Exercise objective:
Return the data below exactly, please, but drop the pictures.

• • •

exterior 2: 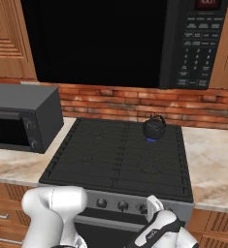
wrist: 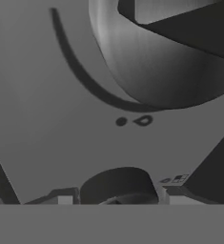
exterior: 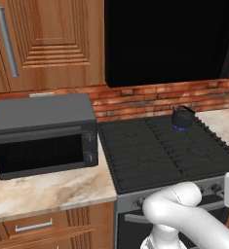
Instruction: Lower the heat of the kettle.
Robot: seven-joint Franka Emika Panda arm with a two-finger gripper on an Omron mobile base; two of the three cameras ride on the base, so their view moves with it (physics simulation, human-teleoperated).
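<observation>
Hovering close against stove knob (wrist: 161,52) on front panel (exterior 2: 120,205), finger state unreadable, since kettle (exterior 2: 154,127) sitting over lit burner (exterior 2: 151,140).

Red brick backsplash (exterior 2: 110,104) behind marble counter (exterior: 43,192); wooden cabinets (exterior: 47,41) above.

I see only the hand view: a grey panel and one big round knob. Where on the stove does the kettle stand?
Observer: The kettle stands on the back right burner of the stove.
Operator: Is this burner lit?
Observer: Yes, a small blue flame shows under the kettle.
Operator: What is to the left of the stove?
Observer: A black toaster oven stands there on the counter.
</observation>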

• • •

Task response:
exterior 2: 
wrist: 
exterior: 
Instruction: Lower the heat of the kettle.
Robot: seven-joint Franka Emika Panda arm with a two-finger gripper on an Omron mobile base; two of the three cameras ride on the base, so their view moves with it (physics simulation, human-teleoperated).
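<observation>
Hovering close against stove knob (wrist: 161,52) on front panel (exterior 2: 120,205), finger state unreadable, since kettle (exterior 2: 154,127) sitting over lit burner (exterior 2: 151,140).

Red brick backsplash (exterior 2: 110,104) behind marble counter (exterior: 43,192); wooden cabinets (exterior: 47,41) above.

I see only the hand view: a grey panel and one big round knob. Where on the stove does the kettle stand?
Observer: The kettle stands on the back right burner of the stove.
Operator: Is this burner lit?
Observer: Yes, a small blue flame shows under the kettle.
Operator: What is to the left of the stove?
Observer: A black toaster oven stands there on the counter.
</observation>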

This exercise requires no further response.